Los hombres golpeaban más seguido a sus mujeres, en sus puños iban envueltos la impotencia, la frustración, la rabia y un machismo impuesto por ciertos conocidos modelos. Mezclaban el vino con la mamadera de los lactantes y el biberón dormía plácidos a esos infantes, el hambre estaba engañada. Hombres que pretendían dar el golpe de suerte y ganar alguna buena carrera en las apuestas a los caballos o el infaltable fútbol. Y lo único que traían bajo el brazo era cientos de cartillas informativas que ellos doblaban y arrugaban mil veces para colgarlas como papel higiénico en los pozos sépticos llamados baños.
Pretendo torpemente que veas a través de mis ojos y, si no lo logro muy bien es por el humo que se va filtrando sobre las palabras. Ese humo que tiznaba tantas casas, hogares que no teniendo ni gas, ni luz cocinaban lo que podían con pequeñas fogatas en su interior. En un tambor olvidado y desechado se guardaba la ropa de la casa, pero su función estrella era ser horno popular y hermano. Ingeniosamente se le hacían un par de cortes y añadiduras y se dejaba descansar una arcilla blanca dentro de el, que después sería una estatua de pan poblacional.
Recuerdo que pasaban días y hasta semanas sin que algunos barrios tuvieran luz.

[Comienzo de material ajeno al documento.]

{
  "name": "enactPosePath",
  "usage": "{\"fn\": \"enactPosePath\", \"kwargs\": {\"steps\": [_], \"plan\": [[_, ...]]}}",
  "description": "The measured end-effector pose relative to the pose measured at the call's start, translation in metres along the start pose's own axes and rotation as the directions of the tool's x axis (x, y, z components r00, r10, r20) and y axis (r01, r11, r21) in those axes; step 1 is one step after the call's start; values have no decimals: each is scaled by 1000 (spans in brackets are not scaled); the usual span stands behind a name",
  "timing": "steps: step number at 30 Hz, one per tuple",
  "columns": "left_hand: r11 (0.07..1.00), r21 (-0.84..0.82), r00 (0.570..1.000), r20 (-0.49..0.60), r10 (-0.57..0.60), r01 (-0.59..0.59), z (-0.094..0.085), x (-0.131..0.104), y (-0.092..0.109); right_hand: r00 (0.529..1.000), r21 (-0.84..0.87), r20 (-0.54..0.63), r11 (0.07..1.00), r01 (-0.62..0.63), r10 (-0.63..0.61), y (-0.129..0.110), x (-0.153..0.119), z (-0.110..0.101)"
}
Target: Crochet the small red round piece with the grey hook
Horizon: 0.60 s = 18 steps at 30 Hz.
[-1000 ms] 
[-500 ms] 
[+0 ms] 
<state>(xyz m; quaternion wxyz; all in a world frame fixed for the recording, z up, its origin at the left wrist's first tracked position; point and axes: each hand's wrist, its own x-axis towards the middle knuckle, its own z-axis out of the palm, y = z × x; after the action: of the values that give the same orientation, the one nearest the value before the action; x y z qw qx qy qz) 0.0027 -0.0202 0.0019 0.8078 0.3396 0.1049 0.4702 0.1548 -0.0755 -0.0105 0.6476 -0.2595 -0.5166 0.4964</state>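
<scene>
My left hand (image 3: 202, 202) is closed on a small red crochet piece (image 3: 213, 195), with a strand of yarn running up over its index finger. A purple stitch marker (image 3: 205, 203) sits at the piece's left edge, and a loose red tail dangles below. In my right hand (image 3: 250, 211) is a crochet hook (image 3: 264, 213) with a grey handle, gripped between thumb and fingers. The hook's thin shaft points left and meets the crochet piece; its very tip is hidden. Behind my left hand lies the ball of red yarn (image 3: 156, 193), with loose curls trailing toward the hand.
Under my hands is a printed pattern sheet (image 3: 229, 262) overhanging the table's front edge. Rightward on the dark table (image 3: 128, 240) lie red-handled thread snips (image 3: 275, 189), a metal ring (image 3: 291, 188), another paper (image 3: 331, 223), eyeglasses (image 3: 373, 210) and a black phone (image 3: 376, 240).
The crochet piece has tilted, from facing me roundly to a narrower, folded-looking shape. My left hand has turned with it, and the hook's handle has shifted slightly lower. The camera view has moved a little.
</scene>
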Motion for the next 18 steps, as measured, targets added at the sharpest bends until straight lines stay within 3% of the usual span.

Recalentaron el sistema, decían los más entendidos. Yo pensaba que si pasaba lo mismo cuando torturaban con esa misma electricidad a nuestros hermanos. Quizás sería porque no teníamos medidores de la luz y eso hacía que nos cobraran un cargo fijo con o sin luz, motivo por el cual nos olvidaban, ya que la compañía ahorraba luz y nos cobraban lo mismo. Y las velas eran un triste reflector que dibujaba inmensas penurias y llantos atrasados, el reflejo de las caras enjutas y demacradas y las manchas de vela sobre la ropa eran sinónimo de pobreza y escarnio. ¿Cuántas lágrimas transparentes se mezclaron entre rostros y candelas?

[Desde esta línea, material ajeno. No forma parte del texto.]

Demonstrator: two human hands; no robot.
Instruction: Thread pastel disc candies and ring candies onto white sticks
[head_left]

Este punto de la luz es importante, no sé cómo o quién ideó un artefacto llamado anafe eléctrico. Anafe que todo el mundo llamaba anafre. Sobre una base metálica de cuatro patas y un fondo así como de cerámica barata, descansaba un alambre enroscado que al ser enchufado producía un calor de los mil demonios. Allí se cocinaban y hervían penas, porotos y problemas. Ese anafe era un enano ígneo pero un gigante bueno que preparaba la comida. Pero era un pequeño delicado, frágil y mustio. El cordón metálico duraba unos cuantos días unido a los pernos donde llegaba la corriente. Y ahí aparecían expertos de todos los portes a solucionar el inconveniente. Todos los del barrio habían sido mordidos por la corriente eléctrica de este enano cuando la manutención había sido realizada sin un mejor esmerado cuidado. Alambres, clavos, extensiones de cobre, reemplazos del cordón enroscado y mil etcéteras que imagino entenderás.

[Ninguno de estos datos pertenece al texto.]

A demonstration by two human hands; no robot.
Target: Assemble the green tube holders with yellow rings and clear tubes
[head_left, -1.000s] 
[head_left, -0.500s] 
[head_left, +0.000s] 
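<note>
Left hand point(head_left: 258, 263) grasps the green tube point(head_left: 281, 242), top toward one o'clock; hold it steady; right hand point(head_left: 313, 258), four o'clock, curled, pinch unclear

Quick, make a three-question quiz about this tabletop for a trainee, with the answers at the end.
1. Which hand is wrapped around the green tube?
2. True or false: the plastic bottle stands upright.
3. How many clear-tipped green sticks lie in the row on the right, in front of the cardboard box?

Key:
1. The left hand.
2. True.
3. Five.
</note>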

Eran los cerdos los que repartían las perlas. Eran los cerdos, los que deshojaban las margaritas. Nada se volvió triste, todo era triste. Lloraban callados los hombres. Lloraban los niños a coro como en un concierto de lamentos. Las mujeres, lo de siempre, perennemente estoicas. Un martes era igual que un domingo, Un abril era igual que un agosto.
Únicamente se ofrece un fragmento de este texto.